On 13/12/2023 10:23, Tian, Kevin wrote:
From: Yishai Hadas <yishaih@xxxxxxxxxx>
Sent: Thursday, December 7, 2023 6:28 PM

+
+static ssize_t virtiovf_pci_read_config(struct vfio_device *core_vdev,
+					char __user *buf, size_t count,
+					loff_t *ppos)
+{
+	struct virtiovf_pci_core_device *virtvdev = container_of(
+		core_vdev, struct virtiovf_pci_core_device, core_device.vdev);
+	loff_t pos = *ppos & VFIO_PCI_OFFSET_MASK;
+	size_t register_offset;
+	loff_t copy_offset;
+	size_t copy_count;
+	__le32 val32;
+	__le16 val16;
+	u8 val8;
+	int ret;
+
+	ret = vfio_pci_core_read(core_vdev, buf, count, ppos);
+	if (ret < 0)
+		return ret;
+
+	if (range_intersect_range(pos, count, PCI_DEVICE_ID, sizeof(val16),
+				  &copy_offset, &copy_count,
&register_offset)) {
+		val16 = cpu_to_le16(VIRTIO_TRANS_ID_NET);
+		if (copy_to_user(buf + copy_offset, (void *)&val16 +
register_offset, copy_count))
+			return -EFAULT;
+	}
+
+	if ((le16_to_cpu(virtvdev->pci_cmd) & PCI_COMMAND_IO) &&
+	    range_intersect_range(pos, count, PCI_COMMAND, sizeof(val16),
+				  &copy_offset, &copy_count,
&register_offset)) {
+		if (copy_from_user((void *)&val16 + register_offset, buf +
copy_offset,
+				   copy_count))
+			return -EFAULT;
+		val16 |= cpu_to_le16(PCI_COMMAND_IO);
+		if (copy_to_user(buf + copy_offset, (void *)&val16 +
register_offset,
+				 copy_count))
+			return -EFAULT;
+	}

the write handler calls vfio_pci_core_write() for PCI_COMMAND so
the core vconfig should have the latest copy of the IO bit value which
is copied to the user buffer by vfio_pci_core_read(). then not necessary
to update it again.

You assume the the 'vconfig' mechanism/flow is always applicable for
that specific field, this should be double-checked.
However, as for now the driver doesn't rely / use the vconfig for other
fields as it doesn't match and need a big refactor, I prefer to not rely
on it at all and have it here.

iiuc this driver does relies on vconfig for other fields. It first calls
vfio_pci_core_read() and then modifies selected fields which needs
special tweak in this driver.

No, there is no dependency at all on vconfig for other fields in the driver.

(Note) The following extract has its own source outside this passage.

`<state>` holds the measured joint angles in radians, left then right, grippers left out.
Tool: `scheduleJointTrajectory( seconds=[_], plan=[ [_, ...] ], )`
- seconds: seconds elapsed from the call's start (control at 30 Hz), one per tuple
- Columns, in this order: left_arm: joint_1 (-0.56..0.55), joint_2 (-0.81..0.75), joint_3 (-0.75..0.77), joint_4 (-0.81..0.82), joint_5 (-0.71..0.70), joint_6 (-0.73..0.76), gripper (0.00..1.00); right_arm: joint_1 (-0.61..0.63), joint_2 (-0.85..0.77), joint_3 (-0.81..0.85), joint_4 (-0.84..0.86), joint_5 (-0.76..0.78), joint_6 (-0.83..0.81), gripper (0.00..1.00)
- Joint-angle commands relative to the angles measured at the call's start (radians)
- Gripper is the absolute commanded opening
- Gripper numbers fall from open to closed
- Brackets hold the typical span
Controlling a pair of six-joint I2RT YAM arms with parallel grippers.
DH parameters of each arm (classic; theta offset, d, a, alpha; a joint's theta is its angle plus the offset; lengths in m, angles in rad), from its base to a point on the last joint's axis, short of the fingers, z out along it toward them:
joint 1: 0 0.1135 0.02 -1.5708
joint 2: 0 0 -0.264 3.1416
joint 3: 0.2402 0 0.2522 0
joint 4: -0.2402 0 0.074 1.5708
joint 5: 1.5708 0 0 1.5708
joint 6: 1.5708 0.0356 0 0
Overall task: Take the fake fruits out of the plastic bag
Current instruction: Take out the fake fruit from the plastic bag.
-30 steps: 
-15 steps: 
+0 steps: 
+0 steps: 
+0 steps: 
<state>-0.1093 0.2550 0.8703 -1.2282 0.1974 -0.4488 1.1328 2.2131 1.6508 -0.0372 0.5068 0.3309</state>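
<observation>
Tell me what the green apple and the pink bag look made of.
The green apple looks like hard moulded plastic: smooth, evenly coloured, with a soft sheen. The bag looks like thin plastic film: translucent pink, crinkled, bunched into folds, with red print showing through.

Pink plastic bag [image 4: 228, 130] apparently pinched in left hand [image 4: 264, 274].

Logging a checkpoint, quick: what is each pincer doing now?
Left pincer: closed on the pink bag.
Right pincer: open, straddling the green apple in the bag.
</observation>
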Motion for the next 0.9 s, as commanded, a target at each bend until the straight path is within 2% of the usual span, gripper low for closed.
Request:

vfio_pci_core_read() for most of its fields including the PCI_COMMAND 
goes directly over the PCI API/flow to the device and doesn't use the 
vconfig.

So, we must save/restore the PCI_COMMAND on the driver context to have 
it properly reported/emulated the PCI_COMMAND_IO bit.

btw what virtio-net specific tweak is applied to PCI_COMMAND? You
basically cache the cmd value and then set PCI_COMMAND_IO if
it's set in the cached value. But this is already covered by pci
vconfig. If anything is broken there then we already have a big
trouble.

As I wrote above, this field (i.e.PCI_COMMAND) is not managed at all by 
vconfig, so we need to emulate it in the driver.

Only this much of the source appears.